Sembra comunque che solo una minoranza dei vaccinati si infetti, e al momento non si sa da cosa dipenda: caratteristiche dell’individuo, carica virale con cui viene a contatto, grado di risposta immunitaria, tempo da cui è vaccinato. Lo Zoe Covid Study, uno studio di sorveglianza del dipartimento di Salute Pubblica inglese che ha monitorizzato oltre 1 milione di persone vaccinate con doppia dose ha mostrato un calo della protezione dall’infezione entro 6 mesi dalla seconda dose di Pfizer dall’88% al 74%, di AstraZeneca dal 77% al 67%.
Attualmente i pazienti ricoverati in ospedale sono praticamente tutti infettati dalla variante Delta e per l’80% non vaccinati; tra i ricoverati in terapia intensiva e i deceduti, il numero di non vaccinati è maggiore di oltre 10 volte.

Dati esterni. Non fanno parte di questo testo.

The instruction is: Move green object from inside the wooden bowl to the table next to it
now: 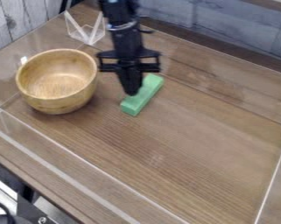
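The green object [145, 94] lies flat on the table [189, 149], just right of the wooden bowl [55, 103]. Nothing lies in the bowl's pale inside. My gripper [129, 87] points straight down with its fingers shut together. Its tip stands at the left edge of the green block, between block and bowl. I see nothing held between the fingers. Whether the tip touches the block I cannot tell.
Clear acrylic walls [60, 166] edge the table at the front, left and right. A clear folded stand [84, 31] sits at the back left behind the bowl. The arm's black column rises from the gripper to the top of the view.
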You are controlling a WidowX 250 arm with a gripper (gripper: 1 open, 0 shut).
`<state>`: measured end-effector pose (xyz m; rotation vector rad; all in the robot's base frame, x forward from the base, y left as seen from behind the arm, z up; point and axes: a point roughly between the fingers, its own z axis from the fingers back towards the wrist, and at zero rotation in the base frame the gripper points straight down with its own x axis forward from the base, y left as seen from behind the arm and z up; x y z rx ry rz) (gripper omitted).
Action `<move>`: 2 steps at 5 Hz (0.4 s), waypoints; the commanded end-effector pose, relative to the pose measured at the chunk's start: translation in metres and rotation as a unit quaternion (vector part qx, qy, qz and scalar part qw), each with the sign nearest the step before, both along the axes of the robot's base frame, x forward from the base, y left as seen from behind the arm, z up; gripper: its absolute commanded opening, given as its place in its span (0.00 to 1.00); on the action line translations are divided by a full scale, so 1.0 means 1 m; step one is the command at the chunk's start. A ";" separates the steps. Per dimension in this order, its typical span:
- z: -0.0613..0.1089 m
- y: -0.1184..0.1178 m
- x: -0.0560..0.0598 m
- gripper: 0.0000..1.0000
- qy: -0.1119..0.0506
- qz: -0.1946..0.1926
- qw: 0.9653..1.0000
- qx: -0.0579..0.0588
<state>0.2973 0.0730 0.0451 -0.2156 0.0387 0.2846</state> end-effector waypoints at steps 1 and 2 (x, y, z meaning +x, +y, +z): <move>0.005 0.010 0.005 0.00 -0.024 -0.015 1.000 0.006; -0.001 0.016 0.002 0.00 -0.026 -0.015 1.000 0.004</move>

L’ipotesi terza dose del vaccino contro il Coronavirus, oltre le due già previste dal ciclo vaccinale, o, nel caso del vaccino Johnson & Johnson, di una seconda dose dopo la dose singola, prende consistenza per anziani nelle Rsa, persone appartenenti alle categorie dei fragili e personale sanitario (i cui contagi appaiono in risalita, col passare dei mesi dalla vaccinazione). Tuttavia, l’Agenzia europea del farmaco (Ema) e il Centro europeo per la prevenzione e il controllo delle malattie (Ecdc) in una nota congiunta frenano sull’urgenza di fare la terza dose, in accordo con la Food and Drug Administration statunitense e la stessa Organizzazione mondiale della sanità, che sottolinea la priorità di vaccinare chi ancora nel mondo non lo è.
A settembre negli Usa si sta diffondendo una nuova variante, la Iota, che presenta la mutazione E484K, capace di eludere gli anticorpi anti-Spike. L’Organizzazione mondiale della Sanità sta monitorando una nuova variante ancora che è stata identificata per la prima volta in Colombia nel gennaio del 2021, denominata Mu, che avrebbe potenziali proprietà di fuga immunitaria. Per ora, la nuova variante è soprattutto presente in Colombia e in Ecuador. Nel frattempo, l’Istituto sudafricano per le malattie infettive ha segnalato una nuova variante chiamata C.1.2 che potrebbe creare problemi.